In the NLP specialization, the data is always prepared as lists of tensors to represent each word, then pass to Trax embedding layer.

For each sentence, it is represented, for example, [12, 315, 532, 65, 321], based on the dictionary/vocab.

However, in this course, each word is represented as one-hot vector, such as
[0, 0, … 12, …], [0, 0, … 315, 0, …], and etc.

Although similar in representing a sentense, but different in terms of data structure.

Just would like to know what’s the actual data structure that is being used in the optimization algorithm?

Is the tensor representation a merely convenient way to pass to the software like Trax, then internally converted to the one-hot representation?

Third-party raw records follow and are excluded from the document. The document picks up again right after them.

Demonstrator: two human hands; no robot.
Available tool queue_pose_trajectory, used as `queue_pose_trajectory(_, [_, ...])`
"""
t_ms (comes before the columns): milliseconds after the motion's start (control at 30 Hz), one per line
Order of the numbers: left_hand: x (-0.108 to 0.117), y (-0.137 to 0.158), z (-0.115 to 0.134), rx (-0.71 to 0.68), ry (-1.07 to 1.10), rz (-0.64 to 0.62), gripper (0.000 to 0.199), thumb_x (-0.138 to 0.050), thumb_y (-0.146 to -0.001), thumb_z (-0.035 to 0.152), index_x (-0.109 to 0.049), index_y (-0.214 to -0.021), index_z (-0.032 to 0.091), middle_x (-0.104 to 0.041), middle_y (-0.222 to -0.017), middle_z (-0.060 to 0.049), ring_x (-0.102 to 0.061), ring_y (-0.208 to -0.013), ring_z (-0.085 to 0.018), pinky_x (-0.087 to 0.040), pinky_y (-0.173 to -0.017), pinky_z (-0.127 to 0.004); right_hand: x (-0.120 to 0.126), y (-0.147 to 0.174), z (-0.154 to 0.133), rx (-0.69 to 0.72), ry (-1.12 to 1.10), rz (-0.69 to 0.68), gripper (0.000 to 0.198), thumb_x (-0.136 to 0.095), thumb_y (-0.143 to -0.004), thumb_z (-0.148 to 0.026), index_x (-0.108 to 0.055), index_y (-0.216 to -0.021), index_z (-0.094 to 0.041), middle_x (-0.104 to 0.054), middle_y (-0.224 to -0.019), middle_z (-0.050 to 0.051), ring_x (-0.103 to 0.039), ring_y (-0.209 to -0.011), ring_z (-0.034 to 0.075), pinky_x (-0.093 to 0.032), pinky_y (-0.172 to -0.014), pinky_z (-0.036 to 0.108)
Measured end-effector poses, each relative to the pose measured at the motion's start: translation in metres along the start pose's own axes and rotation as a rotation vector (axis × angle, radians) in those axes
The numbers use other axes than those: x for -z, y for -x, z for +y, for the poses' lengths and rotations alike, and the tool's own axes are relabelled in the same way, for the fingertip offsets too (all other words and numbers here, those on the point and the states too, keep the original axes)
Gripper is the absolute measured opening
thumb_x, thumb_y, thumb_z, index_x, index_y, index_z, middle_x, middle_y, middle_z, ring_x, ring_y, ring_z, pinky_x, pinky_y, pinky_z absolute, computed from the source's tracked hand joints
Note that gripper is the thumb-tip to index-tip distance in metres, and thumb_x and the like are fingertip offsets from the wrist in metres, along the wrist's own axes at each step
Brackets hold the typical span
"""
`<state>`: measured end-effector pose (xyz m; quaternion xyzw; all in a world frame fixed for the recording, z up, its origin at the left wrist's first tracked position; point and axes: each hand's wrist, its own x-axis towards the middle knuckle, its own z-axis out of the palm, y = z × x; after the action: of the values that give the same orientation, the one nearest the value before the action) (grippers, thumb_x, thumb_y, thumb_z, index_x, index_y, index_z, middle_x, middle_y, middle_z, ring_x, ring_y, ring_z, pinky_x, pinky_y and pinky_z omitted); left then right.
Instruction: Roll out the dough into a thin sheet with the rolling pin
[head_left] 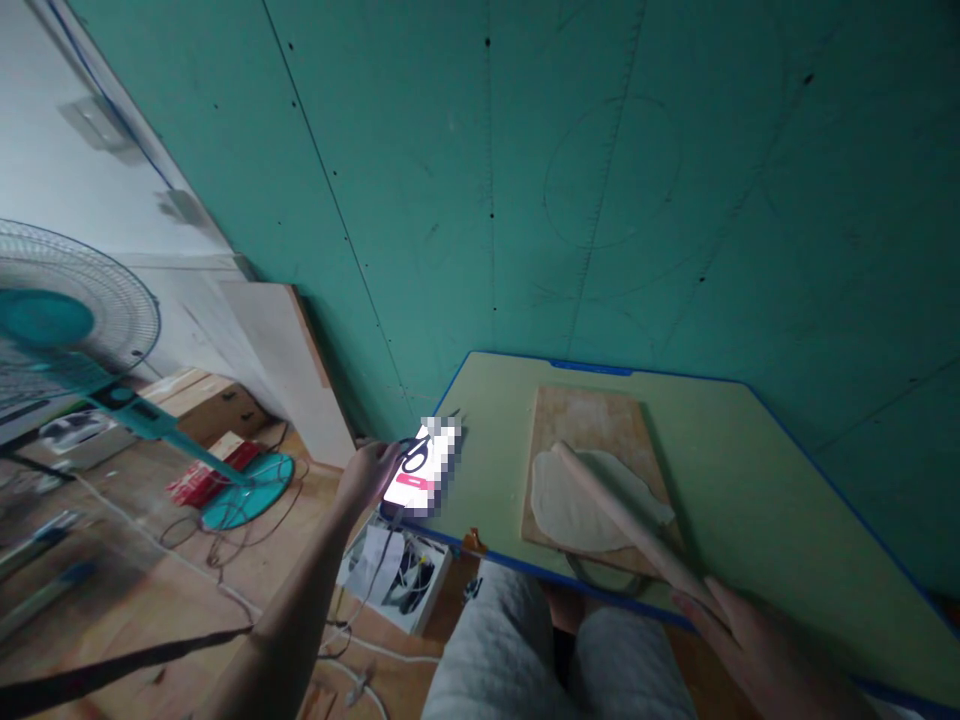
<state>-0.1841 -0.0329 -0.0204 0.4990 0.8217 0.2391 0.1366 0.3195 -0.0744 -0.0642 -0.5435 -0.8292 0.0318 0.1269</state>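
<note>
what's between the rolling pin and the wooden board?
A flattened sheet of dough lies on the wooden board, under the rolling pin; head view shows it.

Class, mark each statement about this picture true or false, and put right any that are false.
1. The right hand grips one end of the rolling pin. True.
2. The dough lies straight on the table top. False: it lies on a wooden board.
3. The left hand is at the handles of the scissors. True.
4. The rolling pin stands upright on the floor. False: it slants across the dough in this view.
5. The fan is to the left of the table. True.
6. The wall behind the table is bright red. False: it is green.
</note>
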Motion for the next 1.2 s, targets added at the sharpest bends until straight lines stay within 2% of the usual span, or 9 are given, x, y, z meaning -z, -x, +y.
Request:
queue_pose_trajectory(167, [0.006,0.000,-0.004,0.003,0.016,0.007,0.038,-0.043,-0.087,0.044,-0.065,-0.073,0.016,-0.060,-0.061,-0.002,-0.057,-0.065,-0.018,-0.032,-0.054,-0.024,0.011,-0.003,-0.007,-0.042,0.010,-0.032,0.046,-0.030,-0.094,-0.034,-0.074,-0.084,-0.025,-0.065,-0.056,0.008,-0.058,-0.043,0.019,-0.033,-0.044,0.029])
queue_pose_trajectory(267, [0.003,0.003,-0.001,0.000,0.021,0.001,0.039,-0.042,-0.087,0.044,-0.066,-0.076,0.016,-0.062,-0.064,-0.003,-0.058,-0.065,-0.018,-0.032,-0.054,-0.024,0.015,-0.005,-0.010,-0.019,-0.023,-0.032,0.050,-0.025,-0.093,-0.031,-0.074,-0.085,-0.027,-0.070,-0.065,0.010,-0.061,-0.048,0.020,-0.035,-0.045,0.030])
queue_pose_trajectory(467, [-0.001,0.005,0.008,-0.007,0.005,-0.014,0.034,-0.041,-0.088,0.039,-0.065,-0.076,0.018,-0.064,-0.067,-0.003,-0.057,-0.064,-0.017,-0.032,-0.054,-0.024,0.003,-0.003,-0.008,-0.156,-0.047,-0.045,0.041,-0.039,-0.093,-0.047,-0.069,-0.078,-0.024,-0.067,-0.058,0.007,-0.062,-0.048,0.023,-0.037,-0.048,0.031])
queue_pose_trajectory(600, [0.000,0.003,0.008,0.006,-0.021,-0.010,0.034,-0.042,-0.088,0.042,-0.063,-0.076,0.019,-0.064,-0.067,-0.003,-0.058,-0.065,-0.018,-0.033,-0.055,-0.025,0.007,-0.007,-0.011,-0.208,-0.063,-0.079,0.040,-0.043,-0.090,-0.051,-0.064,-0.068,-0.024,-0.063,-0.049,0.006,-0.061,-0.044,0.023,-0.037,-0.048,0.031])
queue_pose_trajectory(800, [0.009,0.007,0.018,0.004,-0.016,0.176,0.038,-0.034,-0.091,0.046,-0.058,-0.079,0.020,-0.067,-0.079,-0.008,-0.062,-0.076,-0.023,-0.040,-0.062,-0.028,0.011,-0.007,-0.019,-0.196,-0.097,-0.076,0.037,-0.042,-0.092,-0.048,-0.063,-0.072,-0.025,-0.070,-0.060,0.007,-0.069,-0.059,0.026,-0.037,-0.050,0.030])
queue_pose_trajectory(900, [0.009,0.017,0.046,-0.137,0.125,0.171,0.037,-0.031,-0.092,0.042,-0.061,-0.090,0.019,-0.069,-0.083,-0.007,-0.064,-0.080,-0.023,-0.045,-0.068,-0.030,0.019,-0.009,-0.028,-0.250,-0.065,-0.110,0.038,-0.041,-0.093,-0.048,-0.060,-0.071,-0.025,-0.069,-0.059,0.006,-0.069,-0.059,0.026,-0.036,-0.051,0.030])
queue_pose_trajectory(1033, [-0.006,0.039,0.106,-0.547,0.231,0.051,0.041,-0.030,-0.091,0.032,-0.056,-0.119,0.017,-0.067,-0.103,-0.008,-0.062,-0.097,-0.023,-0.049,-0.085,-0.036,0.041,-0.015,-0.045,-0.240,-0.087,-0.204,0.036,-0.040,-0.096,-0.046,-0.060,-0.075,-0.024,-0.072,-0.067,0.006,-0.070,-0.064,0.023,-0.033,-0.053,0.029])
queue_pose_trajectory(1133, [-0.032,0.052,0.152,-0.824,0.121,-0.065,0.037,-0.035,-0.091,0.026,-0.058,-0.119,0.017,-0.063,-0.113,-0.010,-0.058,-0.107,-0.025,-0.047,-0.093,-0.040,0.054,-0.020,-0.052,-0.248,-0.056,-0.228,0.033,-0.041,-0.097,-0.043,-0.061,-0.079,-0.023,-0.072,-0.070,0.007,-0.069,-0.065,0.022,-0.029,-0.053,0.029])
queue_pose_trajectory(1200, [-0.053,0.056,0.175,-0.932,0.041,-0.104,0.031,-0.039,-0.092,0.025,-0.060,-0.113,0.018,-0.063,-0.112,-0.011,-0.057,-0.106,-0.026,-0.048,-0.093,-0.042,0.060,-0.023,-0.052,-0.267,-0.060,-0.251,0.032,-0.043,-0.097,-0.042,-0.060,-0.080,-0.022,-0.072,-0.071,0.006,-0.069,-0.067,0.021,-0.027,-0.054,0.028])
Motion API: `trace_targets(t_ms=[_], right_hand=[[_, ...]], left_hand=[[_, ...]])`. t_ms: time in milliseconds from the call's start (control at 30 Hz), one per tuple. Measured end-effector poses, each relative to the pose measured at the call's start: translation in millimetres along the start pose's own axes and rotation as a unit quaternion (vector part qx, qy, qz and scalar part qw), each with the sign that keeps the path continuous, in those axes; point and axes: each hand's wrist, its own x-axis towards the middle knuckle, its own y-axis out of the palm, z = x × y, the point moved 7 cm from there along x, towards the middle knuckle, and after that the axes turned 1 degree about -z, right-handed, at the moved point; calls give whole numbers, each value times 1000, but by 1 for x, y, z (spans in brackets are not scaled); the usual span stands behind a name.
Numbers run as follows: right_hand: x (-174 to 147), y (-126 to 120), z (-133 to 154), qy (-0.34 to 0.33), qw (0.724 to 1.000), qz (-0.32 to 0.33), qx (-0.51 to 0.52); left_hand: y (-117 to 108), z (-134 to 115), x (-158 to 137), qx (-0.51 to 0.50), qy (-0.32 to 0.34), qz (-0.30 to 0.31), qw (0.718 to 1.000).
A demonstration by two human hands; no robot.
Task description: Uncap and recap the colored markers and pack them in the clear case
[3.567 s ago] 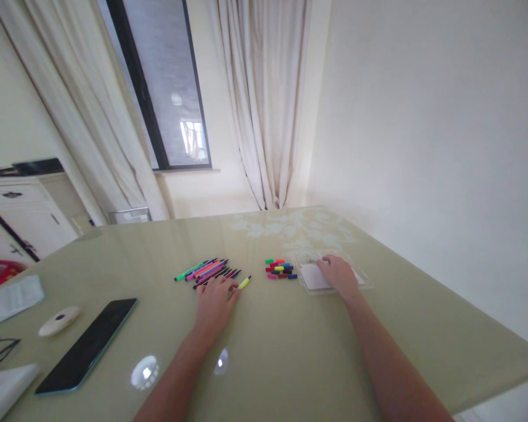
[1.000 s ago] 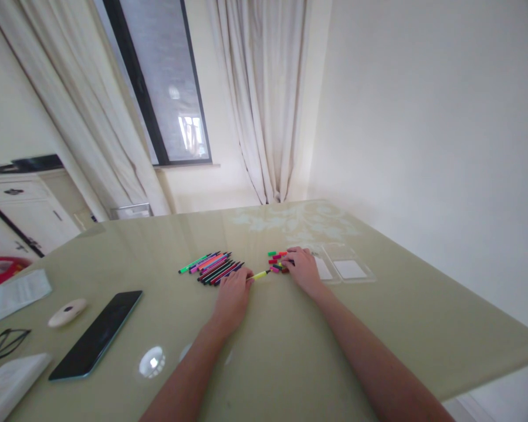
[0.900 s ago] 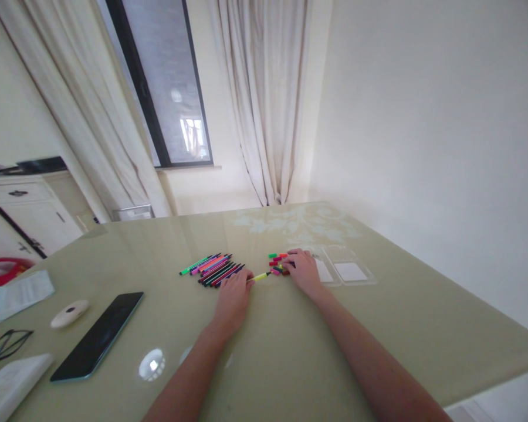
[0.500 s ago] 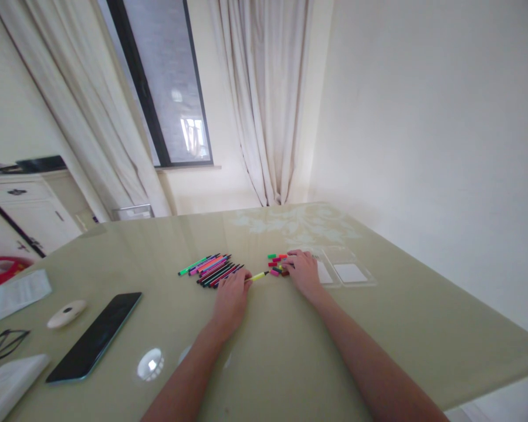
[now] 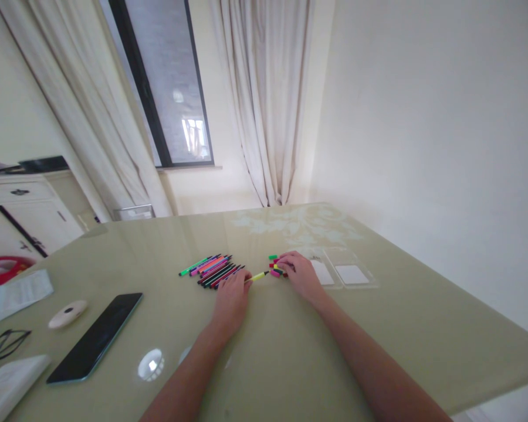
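Observation:
My left hand [image 5: 233, 297] is closed on a yellow felt-tip pen [image 5: 259, 276], whose bare dark tip points right. Left of that hand lies a row of uncapped felt-tip pens [image 5: 213, 269] in green, pink, orange, purple and dark colours. My right hand [image 5: 302, 272] reaches over a small heap of coloured pen caps [image 5: 274, 273], its thumb and fingers pinched at a yellow cap [image 5: 277, 267]. The fingers hide part of the heap. Beside the right hand an opened clear plastic case [image 5: 351, 274] with white card in it rests flat.
On the left of the glossy table [image 5: 281, 363] lie a black phone [image 5: 95, 337], a pale oval object [image 5: 67, 314], a face mask [image 5: 22, 295], glasses [image 5: 4, 346] and a white box-like object [image 5: 11, 387]. A wall [image 5: 431, 146] runs along the right side.
My right hand's fingers have moved slightly left and down among the caps and closed in a pinch. The left hand keeps the yellow pen in place.

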Motion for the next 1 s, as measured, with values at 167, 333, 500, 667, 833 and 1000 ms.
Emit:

Input to an RNN layer is of format: (batch_size, sequence_length, num_features_per_timestep)

An Embedding layer is usually placed before an RNN layer when you want to learn the representation of inputs in embedding space. It accepts non-negative integers as input with shape (batch_size, sequence_length) and converts it to (batch_size, sequence_length, embedding_dim) for the RNN layer.

The way you show “one hot” representations is not quite right: there is one non-zero element, but that element has the value 1 in the position that corresponds to the index that is the category. So if the word is 12 in your “categorical” representation then the one hot vector has the 1 in position 12. I.e. the equivalent of what you would get by doing this sequence:

oneHotVector = np.zeros((vocab_size, 1))
oneHotVector[12] = 1

The reason for using one hot representations is that it is very efficient in terms of compute time, although it does cost you in terms of memory obviously. I believe that they normally use one hot representations when running optimizations (training) for the computational efficiency, but then it makes more sense to use the equivalent categorical representation when you are storing the data in some static form. Note that there are versions of the TF cost functions which support the input labels in categorical form, but my guess is that they convert to “one hot” on the fly “under the covers”.